Het FIDE-wereldkampioenschap van 1994-1996 was een toernooi met 12 deelnemers (zonder Short en Kasparov) plus FIDE-wereldkampion Karpov, die matches speelden in Wijk aan Zee 1994 (tijdens het Hoogovens schaaktoernooi), Sanghi Nagar 1994 en 1995 en de finale in Elista 1996. Tijdens dit FIDE-wereldkampioenschap mochten de deelnemers dus nog computers gebruiken om afgebroken partijen te analyseren. Voor zover ik weet, gebeurde dat niet.
Het eerste wereldkampioenschap schaken zonder afgebroken partijen was dat van Short tegen Kaparov in London 1993. Misschien anticipeerden zij al op een toekomst waarin analyseren met computers het verloop van partijen zou beïnvloeden!
Sindsdien zijn afgebroken partijen geleidelijk helemaal verdwenen zowel uit de schaaktoernooien als de interne competities van schaakverenigingen.
Databases met schaakpartijen
Kasparov was de eerste wereldkampioen die computers gebruikte voor schaken, maar in het begin nog niet om te analyseren. Partijen van de tegenstander opzoeken in een database was de eerste toepassing van computers, die het schaken echt heeft veranderd. In die tijd nog zonder internet!
Kasparov was een van de eerste gebruikers van ChessBase. Bovendien was hij vanaf het begin betrokken bij de ontwikkeling van ChessBase.
Bij Timman en Karpov ging dat heel anders. Timman speelde een keer tegen Karpov een openingsidee, waarvan de weerlegging nota bene door Karpov was gepubliceerd in een New in Chess jaarboek. Het was Timman niet opgevallen en zijn secondanten ook niet, want ze hadden geen computer! Daarna zorgde Wim Andriessen (directeur van New in Chess en lid van onze schaakvereniging) er persoonlijk voor, dat Timman een laptop met NiCBase kreeg. Dat laatste herinner ik mij goed, omdat ik die computer mocht leveren bij Timman thuis in het Vondelpark te Amsterdam. En later nogmaals toen Timman zijn eerste laptop was kwijtgeraakt.

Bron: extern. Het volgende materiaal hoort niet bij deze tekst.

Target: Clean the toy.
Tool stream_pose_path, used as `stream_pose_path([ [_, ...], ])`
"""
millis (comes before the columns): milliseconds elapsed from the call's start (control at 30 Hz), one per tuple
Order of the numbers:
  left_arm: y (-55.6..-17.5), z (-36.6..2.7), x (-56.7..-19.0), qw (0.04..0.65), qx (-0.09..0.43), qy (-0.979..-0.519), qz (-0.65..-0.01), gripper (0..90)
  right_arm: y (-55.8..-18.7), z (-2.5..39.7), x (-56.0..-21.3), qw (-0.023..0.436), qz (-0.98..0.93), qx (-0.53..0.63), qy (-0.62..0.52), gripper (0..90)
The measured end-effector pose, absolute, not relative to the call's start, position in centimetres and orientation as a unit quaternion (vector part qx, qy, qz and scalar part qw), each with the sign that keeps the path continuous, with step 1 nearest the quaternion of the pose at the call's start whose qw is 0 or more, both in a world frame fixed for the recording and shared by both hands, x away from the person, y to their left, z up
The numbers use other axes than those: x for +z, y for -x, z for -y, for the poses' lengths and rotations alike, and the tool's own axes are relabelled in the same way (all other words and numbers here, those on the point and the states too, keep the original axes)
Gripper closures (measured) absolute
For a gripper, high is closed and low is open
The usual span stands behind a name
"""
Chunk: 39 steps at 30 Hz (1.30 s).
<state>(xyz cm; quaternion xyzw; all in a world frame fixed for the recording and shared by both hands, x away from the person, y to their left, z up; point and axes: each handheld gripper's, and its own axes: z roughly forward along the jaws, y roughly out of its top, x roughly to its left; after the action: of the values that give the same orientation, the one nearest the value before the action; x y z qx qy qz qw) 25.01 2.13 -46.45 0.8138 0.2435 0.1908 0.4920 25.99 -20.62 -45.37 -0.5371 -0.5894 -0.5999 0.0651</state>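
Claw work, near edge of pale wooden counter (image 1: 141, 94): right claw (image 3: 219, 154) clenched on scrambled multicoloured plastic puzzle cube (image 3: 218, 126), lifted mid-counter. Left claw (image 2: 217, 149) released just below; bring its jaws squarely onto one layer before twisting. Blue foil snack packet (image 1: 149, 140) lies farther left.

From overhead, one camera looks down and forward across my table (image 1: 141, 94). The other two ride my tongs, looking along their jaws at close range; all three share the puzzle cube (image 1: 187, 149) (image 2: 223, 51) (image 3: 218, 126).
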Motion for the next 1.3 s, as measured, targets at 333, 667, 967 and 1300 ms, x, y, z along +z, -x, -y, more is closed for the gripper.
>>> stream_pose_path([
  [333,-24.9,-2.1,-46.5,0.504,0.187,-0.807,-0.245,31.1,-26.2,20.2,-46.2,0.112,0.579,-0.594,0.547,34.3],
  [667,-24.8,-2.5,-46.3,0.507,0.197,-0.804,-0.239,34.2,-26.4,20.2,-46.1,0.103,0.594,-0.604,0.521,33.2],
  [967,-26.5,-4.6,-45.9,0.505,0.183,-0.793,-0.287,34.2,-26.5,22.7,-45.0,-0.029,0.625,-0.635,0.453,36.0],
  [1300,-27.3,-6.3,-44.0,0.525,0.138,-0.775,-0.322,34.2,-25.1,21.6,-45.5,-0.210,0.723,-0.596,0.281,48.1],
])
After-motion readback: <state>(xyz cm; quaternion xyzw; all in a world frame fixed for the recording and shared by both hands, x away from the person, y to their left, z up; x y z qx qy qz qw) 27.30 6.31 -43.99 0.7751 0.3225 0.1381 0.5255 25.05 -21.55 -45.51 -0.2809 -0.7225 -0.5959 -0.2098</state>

Na Kasparov gingen steeds meer grootmeesters computers gebruiken met schaakpartijendatabases. Tegenwoordig doen alle grootmeesters dat en veel clubschakers ook. Meer over deze ontwikkelingen staat in mijn vorige artikel Schaken met computers 1.
Wereldkampioen beschuldigt tegenstander van valsspelen 1
In de vorige eeuw gebruikten grootmeesters geen computers om partijen te analyseren, omdat die nog te zwak waren. Maar wel bestonden er al sinds de jaren 50 schakende computers. Het eerste partijtje tegen een computer werd gespeeld in 1957 bij IBM. Uiteraard op een IBM computer. Die IBM 704 was toen nog een zaal vol apparatuur met radiobuizen en een ferrietkernen geheugen. Transistors en chips bestonden nog niet! IBM had er een heel team op gezet. De belangrijkste programmeur was Alex Bernstein en in het team zat ook al een grootmeester: Arthur Bisguier. Daarna hebben vele schaakprogrammeurs, twee wereldkampioenen: Max Euwe en Michael Botwinnik en zelfs een Nobelprijswinnaar: Herbert Simon gewerkt aan schaakprogramma’s.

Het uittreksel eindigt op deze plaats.